* [Exercise requirements]:
Without changing a word, return the listing below, minus its images.

* [Records]:

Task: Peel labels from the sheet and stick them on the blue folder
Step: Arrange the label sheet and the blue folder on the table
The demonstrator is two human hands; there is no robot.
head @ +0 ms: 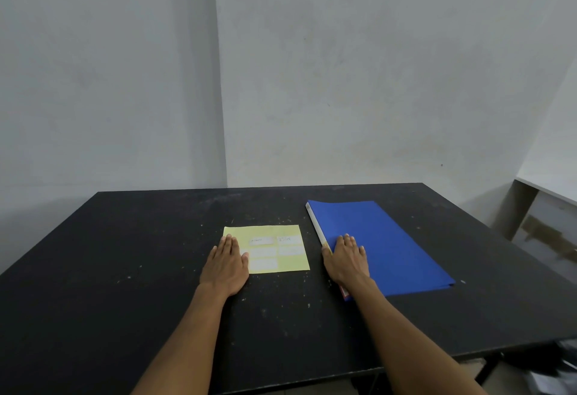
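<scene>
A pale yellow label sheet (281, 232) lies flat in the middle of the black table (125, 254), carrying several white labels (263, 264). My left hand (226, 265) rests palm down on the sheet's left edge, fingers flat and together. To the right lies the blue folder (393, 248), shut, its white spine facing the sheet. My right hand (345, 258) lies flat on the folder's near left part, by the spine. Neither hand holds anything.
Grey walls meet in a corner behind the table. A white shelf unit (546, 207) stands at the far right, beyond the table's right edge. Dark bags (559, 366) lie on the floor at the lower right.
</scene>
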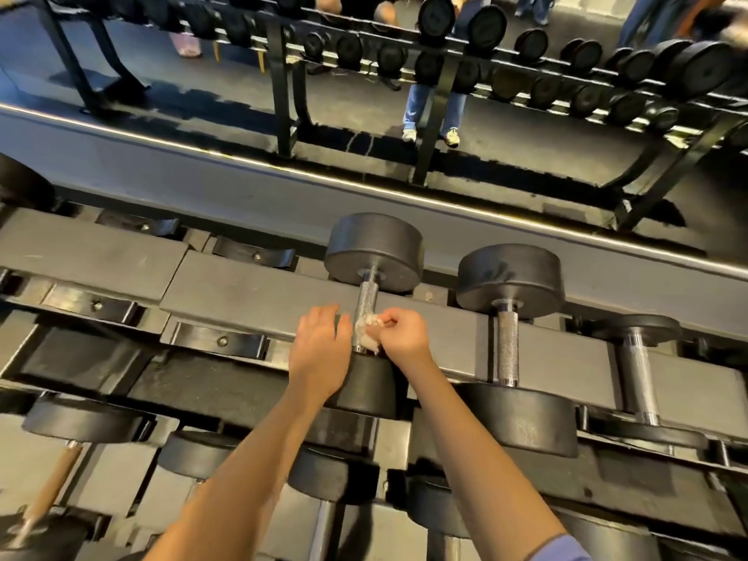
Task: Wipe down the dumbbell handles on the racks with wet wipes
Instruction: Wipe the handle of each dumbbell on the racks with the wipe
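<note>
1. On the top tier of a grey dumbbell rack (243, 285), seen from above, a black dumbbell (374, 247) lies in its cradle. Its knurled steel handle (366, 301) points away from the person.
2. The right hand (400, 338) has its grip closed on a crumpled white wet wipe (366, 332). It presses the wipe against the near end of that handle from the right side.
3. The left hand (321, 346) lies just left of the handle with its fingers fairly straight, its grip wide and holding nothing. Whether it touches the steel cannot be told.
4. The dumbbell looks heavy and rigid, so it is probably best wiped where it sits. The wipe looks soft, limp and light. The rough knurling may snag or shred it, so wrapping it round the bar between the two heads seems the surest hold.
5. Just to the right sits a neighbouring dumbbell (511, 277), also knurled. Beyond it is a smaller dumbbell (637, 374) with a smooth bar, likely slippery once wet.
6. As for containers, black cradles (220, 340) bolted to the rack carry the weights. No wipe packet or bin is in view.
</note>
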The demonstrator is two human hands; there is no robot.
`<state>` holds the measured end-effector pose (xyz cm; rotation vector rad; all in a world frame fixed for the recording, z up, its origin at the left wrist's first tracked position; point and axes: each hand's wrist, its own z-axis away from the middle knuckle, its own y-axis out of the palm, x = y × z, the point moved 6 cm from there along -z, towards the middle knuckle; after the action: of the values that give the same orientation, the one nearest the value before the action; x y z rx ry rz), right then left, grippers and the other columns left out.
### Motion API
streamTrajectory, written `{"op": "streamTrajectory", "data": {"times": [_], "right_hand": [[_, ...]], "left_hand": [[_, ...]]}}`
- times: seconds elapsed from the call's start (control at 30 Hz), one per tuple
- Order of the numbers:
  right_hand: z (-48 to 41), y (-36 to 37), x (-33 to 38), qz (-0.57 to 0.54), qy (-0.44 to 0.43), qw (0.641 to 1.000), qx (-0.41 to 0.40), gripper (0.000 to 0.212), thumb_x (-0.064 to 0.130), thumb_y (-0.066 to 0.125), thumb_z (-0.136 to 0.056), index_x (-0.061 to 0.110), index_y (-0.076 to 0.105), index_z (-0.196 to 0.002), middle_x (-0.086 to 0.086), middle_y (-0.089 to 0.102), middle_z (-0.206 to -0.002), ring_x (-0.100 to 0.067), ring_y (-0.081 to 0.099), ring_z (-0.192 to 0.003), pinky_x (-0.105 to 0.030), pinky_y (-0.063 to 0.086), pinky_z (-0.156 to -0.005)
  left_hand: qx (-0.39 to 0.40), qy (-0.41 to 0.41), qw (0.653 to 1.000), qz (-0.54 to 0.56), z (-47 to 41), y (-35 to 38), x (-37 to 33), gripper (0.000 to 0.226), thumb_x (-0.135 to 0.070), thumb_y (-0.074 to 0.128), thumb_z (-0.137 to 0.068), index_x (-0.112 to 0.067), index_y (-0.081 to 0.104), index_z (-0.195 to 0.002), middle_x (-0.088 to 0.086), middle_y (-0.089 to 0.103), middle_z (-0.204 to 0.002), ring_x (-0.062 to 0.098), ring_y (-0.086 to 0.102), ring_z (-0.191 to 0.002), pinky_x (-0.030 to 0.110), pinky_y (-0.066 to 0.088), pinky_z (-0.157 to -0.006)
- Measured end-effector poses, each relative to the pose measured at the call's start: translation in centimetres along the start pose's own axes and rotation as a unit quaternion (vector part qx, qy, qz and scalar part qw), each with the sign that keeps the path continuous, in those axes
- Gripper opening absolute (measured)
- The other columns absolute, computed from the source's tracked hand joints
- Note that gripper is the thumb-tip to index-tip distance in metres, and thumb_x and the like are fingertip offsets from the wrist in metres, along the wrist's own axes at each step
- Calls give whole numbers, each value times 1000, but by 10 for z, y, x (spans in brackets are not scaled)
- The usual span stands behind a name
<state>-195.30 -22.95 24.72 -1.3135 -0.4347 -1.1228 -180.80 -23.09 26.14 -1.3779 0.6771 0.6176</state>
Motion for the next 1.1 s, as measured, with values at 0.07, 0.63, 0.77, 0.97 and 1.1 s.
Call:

* [Written response]:
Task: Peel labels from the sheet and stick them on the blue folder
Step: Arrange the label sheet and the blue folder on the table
The demonstrator is two human hands; there is no robot.
head @ +0 ms: 
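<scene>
A pale yellow label sheet (281, 232) lies flat in the middle of the black table (125, 254), carrying several white labels (263, 264). My left hand (226, 265) rests palm down on the sheet's left edge, fingers flat and together. To the right lies the blue folder (393, 248), shut, its white spine facing the sheet. My right hand (345, 258) lies flat on the folder's near left part, by the spine. Neither hand holds anything.
Grey walls meet in a corner behind the table. A white shelf unit (546, 207) stands at the far right, beyond the table's right edge. Dark bags (559, 366) lie on the floor at the lower right.
</scene>
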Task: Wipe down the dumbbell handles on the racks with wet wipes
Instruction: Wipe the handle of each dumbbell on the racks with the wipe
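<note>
1. On the top tier of a grey dumbbell rack (243, 285), seen from above, a black dumbbell (374, 247) lies in its cradle. Its knurled steel handle (366, 301) points away from the person.
2. The right hand (400, 338) has its grip closed on a crumpled white wet wipe (366, 332). It presses the wipe against the near end of that handle from the right side.
3. The left hand (321, 346) lies just left of the handle with its fingers fairly straight, its grip wide and holding nothing. Whether it touches the steel cannot be told.
4. The dumbbell looks heavy and rigid, so it is probably best wiped where it sits. The wipe looks soft, limp and light. The rough knurling may snag or shred it, so wrapping it round the bar between the two heads seems the surest hold.
5. Just to the right sits a neighbouring dumbbell (511, 277), also knurled. Beyond it is a smaller dumbbell (637, 374) with a smooth bar, likely slippery once wet.
6. As for containers, black cradles (220, 340) bolted to the rack carry the weights. No wipe packet or bin is in view.
</note>
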The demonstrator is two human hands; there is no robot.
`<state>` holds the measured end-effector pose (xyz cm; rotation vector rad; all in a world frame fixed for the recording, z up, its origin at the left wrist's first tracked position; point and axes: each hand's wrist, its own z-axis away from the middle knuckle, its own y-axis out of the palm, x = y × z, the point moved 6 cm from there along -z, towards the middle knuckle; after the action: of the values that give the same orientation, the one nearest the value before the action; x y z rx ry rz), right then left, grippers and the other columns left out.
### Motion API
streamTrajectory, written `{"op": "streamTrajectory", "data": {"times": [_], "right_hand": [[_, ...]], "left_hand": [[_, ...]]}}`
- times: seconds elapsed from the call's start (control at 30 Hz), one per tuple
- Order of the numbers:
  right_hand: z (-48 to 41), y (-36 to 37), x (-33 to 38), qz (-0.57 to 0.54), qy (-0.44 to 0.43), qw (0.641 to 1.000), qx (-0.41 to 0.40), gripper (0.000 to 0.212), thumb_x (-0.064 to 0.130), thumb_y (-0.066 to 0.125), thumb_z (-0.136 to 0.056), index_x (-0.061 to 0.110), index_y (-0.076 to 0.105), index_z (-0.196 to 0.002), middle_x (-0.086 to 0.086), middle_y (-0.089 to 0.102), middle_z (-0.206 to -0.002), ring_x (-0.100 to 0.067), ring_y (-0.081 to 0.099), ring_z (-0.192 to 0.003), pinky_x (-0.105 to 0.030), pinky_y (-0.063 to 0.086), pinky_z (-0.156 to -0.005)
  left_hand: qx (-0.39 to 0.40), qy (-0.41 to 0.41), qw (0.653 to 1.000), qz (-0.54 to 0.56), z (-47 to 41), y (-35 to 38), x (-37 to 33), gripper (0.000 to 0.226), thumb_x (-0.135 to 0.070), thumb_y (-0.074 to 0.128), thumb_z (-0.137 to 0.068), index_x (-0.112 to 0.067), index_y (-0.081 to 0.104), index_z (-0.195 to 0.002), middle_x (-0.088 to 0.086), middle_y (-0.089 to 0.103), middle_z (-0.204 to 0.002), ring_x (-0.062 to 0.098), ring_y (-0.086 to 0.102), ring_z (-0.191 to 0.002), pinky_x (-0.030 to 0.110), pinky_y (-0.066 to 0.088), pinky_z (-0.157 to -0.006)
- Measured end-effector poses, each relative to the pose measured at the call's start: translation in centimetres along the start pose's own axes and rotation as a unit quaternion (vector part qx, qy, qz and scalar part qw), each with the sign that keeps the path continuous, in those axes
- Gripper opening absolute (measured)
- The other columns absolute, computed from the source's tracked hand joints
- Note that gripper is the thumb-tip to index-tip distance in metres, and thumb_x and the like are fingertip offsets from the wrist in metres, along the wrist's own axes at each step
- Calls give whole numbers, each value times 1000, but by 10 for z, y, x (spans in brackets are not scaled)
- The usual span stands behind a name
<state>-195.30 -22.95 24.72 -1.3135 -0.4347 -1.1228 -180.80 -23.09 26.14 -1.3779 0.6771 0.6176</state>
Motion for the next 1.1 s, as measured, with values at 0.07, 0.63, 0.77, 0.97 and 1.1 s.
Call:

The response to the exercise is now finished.